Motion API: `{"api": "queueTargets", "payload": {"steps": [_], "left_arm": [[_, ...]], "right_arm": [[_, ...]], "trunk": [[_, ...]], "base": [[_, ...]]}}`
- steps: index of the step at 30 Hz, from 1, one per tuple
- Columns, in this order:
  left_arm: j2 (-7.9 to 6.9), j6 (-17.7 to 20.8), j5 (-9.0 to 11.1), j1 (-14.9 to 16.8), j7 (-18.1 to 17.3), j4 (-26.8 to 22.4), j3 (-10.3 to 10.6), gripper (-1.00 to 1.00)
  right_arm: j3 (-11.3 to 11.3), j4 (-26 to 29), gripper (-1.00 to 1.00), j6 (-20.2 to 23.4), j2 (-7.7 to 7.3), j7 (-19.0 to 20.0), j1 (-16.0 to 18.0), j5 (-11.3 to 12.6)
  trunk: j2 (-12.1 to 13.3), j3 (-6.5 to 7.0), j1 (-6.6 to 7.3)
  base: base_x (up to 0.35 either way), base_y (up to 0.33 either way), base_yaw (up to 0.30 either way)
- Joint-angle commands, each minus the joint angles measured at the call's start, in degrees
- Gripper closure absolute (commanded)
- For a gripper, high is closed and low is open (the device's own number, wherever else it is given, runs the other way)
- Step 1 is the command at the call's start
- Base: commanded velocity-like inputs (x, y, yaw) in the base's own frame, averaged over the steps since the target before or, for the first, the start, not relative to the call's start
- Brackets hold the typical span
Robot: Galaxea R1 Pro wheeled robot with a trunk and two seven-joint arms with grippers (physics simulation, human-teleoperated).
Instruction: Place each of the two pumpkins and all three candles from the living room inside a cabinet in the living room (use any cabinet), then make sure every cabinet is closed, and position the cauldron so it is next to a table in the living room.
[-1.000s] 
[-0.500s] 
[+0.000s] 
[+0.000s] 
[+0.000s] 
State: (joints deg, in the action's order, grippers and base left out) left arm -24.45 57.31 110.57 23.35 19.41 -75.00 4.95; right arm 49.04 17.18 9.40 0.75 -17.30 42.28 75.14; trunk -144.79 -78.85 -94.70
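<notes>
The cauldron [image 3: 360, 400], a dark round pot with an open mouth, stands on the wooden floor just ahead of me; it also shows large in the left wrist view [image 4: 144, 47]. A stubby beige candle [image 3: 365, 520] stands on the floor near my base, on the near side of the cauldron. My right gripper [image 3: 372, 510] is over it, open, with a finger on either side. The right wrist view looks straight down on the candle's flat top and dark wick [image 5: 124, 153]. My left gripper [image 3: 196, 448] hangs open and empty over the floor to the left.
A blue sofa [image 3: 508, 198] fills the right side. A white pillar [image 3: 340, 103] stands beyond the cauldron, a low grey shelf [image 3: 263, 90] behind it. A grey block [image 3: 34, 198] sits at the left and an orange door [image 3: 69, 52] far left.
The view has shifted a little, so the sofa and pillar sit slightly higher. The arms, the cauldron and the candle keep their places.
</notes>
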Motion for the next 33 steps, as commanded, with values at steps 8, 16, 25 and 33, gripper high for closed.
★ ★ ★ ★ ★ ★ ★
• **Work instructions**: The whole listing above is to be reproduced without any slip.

• **Response**:
Motion API: `{"api": "queueTargets", "payload": {"steps": [_], "left_arm": [[_, ...]], "right_arm": [[_, ...]], "trunk": [[_, ...]], "base": [[_, ...]]}}`
- steps: index of the step at 30 Hz, from 1, one per tuple
- Columns, in this order:
  left_arm: j2 (-7.9 to 6.9), j6 (-17.7 to 20.8), j5 (-9.0 to 11.1), j1 (-14.9 to 16.8), j7 (-18.1 to 17.3), j4 (-26.8 to 22.4), j3 (-10.3 to 10.6), gripper (-1.00 to 1.00)
  right_arm: j3 (-11.3 to 11.3), j4 (-26 to 29), gripper (-1.00 to 1.00), j6 (-20.2 to 23.4), j2 (-7.7 to 7.3), j7 (-19.0 to 20.0), j1 (-16.0 to 18.0), j5 (-11.3 to 12.6)
  trunk: j2 (-12.1 to 13.3), j3 (-6.5 to 7.0), j1 (-6.6 to 7.3)
  base: base_x (up to 0.35 either way), base_y (up to 0.33 either way), base_yaw (up to 0.30 either way)
- Joint-angle commands, each minus the joint angles measured at the call's start, in degrees
- Gripper closure absolute (commanded)
- For a gripper, high is closed and low is open (the device's own number, wherever else it is given, runs the other way)
- Step 1 is the command at the call's start
- Base: commanded velocity-like inputs (x, y, yaw) in the base's own frame, averaged over the steps since the target before or, for the first, the start, not relative to the call's start
- Brackets hold the typical span
Robot: Galaxea R1 Pro wheeled robot with a trunk and two seven-joint arms with grippers (physics simulation, human-teleoperated).
Instruction: Place each of the two pumpkins and all three candles from the living room inside a cabinet in the living room (use any cabinet), then make sure every cabinet is closed, and position the cauldron so it is next to a table in the living room.
[-1.000s] 
[-0.500s] 
[+0.000s] 
[+0.000s] 
[+0.000s] 
State: (joints deg, in the action's order, grippers and base left out) left arm -24.45 57.31 110.57 23.35 19.41 -75.00 4.95; right arm 49.04 17.18 9.40 0.75 -17.30 42.28 75.14; trunk -144.79 -78.85 -94.70
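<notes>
The cauldron [image 3: 360, 400], a dark round pot with an open mouth, stands on the wooden floor just ahead of me; it also shows large in the left wrist view [image 4: 144, 47]. A stubby beige candle [image 3: 365, 520] stands on the floor near my base, on the near side of the cauldron. My right gripper [image 3: 372, 510] is over it, open, with a finger on either side. The right wrist view looks straight down on the candle's flat top and dark wick [image 5: 124, 153]. My left gripper [image 3: 196, 448] hangs open and empty over the floor to the left.
A blue sofa [image 3: 508, 198] fills the right side. A white pillar [image 3: 340, 103] stands beyond the cauldron, a low grey shelf [image 3: 263, 90] behind it. A grey block [image 3: 34, 198] sits at the left and an orange door [image 3: 69, 52] far left.
The view has shifted a little, so the sofa and pillar sit slightly higher. The arms, the cauldron and the candle keep their places.
</notes>
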Motion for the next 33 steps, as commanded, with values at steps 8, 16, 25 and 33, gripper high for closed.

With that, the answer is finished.